Cette disposition restaurera l’égalité entre ceux qui sont amenés à travailler dans le cadre des dérogations soumises à autorisation, y compris s'agissant des commerces de détail non alimentaires, dont l’ouverture est autorisée par le maire cinq dimanches par an.

Cette garantie est accompagnée d’une autre, tout aussi essentielle, qui oblige à conclure un accord collectif fixant les contreparties aux salariés, accord sans lequel l'autorité administrative compétente pour accorder la dérogation ne pourra se prononcer.

Enfin, au cas où le salarié n’accepterait pas ou ne pourrait accepter de travailler le dimanche, la proposition de loi prévoit de le protéger contre d'éventuelles mesures discriminatoires qui nuiraient à sa situation professionnelle.

Si, pour ma part, j'adhère aux trois garanties dont le principe est ici posé, je voudrais néanmoins mettre en garde notre assemblée contre une éventuelle rigidité excessive du dispositif, qui, au lieu de réguler le travail dominical, en dévoierait l'esprit.

Comment ne pas admettre que les employeurs auront intérêt à privilégier soit la compensation dans le temps, soit la compensation financière, et non pas à les cumuler avec une rémunération représentant au moins le double de la rémunération normale ?

La conclusion de conventions recueillant l'accord de tous les partenaires s'en trouvera assurément complexifiée.

Comment encore distinguer, au sein des zones touristiques et thermales, celles dont l'activité est effectivement limitée dans le temps ? Au demeurant, l'extension aux zones d'influence exceptionnelle et d'animation culturelle élargit le champ dérogatoire et milite pour une extension de la durée d'ouverture vers une ouverture permanente.

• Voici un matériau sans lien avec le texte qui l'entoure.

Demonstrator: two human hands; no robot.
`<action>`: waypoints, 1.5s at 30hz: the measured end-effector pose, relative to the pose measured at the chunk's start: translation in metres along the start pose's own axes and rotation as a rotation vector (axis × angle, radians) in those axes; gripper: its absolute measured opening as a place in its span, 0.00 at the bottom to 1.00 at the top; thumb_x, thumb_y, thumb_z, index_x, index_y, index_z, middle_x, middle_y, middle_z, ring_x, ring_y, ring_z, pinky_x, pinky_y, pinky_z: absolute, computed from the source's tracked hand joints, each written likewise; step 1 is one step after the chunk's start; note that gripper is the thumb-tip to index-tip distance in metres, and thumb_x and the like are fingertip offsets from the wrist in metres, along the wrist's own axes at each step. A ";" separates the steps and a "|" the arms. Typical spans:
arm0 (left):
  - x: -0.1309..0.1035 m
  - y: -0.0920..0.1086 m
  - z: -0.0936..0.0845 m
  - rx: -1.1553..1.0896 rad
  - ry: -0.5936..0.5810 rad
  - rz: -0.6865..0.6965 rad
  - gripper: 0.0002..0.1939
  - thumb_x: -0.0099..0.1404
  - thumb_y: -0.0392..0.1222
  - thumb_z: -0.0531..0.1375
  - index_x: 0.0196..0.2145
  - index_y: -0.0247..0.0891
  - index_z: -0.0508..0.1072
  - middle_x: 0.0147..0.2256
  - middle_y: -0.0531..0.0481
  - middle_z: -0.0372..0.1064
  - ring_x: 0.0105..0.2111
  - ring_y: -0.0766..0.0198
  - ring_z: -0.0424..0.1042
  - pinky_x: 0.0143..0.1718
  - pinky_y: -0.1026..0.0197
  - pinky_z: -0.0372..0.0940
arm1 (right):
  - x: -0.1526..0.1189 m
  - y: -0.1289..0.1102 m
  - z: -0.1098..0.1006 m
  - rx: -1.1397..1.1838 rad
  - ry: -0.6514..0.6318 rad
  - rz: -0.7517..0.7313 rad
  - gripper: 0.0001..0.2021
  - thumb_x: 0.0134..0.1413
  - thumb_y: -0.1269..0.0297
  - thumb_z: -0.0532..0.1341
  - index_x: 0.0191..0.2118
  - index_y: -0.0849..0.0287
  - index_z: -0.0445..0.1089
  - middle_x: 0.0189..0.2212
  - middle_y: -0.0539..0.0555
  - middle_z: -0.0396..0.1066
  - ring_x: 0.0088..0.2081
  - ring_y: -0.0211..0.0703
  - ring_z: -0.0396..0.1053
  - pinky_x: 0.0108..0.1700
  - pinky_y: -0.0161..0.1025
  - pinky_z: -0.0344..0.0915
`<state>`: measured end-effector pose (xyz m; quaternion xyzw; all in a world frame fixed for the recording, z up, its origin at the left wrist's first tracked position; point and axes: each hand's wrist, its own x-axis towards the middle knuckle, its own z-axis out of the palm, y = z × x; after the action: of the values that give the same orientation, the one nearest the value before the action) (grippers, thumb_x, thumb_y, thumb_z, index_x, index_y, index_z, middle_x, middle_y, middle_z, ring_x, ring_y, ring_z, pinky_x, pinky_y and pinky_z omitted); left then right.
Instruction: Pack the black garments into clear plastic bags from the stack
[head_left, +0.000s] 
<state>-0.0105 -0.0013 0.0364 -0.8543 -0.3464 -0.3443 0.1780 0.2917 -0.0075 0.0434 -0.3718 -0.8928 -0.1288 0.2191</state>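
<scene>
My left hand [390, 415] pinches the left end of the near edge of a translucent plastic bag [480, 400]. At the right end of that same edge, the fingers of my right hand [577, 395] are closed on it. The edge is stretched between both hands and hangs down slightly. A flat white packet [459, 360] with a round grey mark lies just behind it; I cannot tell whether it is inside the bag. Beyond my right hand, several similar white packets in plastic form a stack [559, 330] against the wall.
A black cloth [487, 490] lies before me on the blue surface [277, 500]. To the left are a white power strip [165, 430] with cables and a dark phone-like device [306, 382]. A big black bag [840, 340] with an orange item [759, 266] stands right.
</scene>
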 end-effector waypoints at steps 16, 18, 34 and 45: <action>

Enfin, comment ne pas être attentif à la situation de nos petits commerces de proximité, que, fort opportunément, notre commission a tenu à préserver et qui font la force et l'attractivité tant de nos territoires ruraux que des zones urbaines qui auraient parfois tendance à se départir de cette indispensable humanité, celle de la raison, des yeux et du cœur ?

Dans ce contexte, dont chacun mesure la complexité, le groupe RDSE se partagera, fidèle à son principe de liberté de conscience, entre opposition à cette proposition de loi, abstention et vote positif.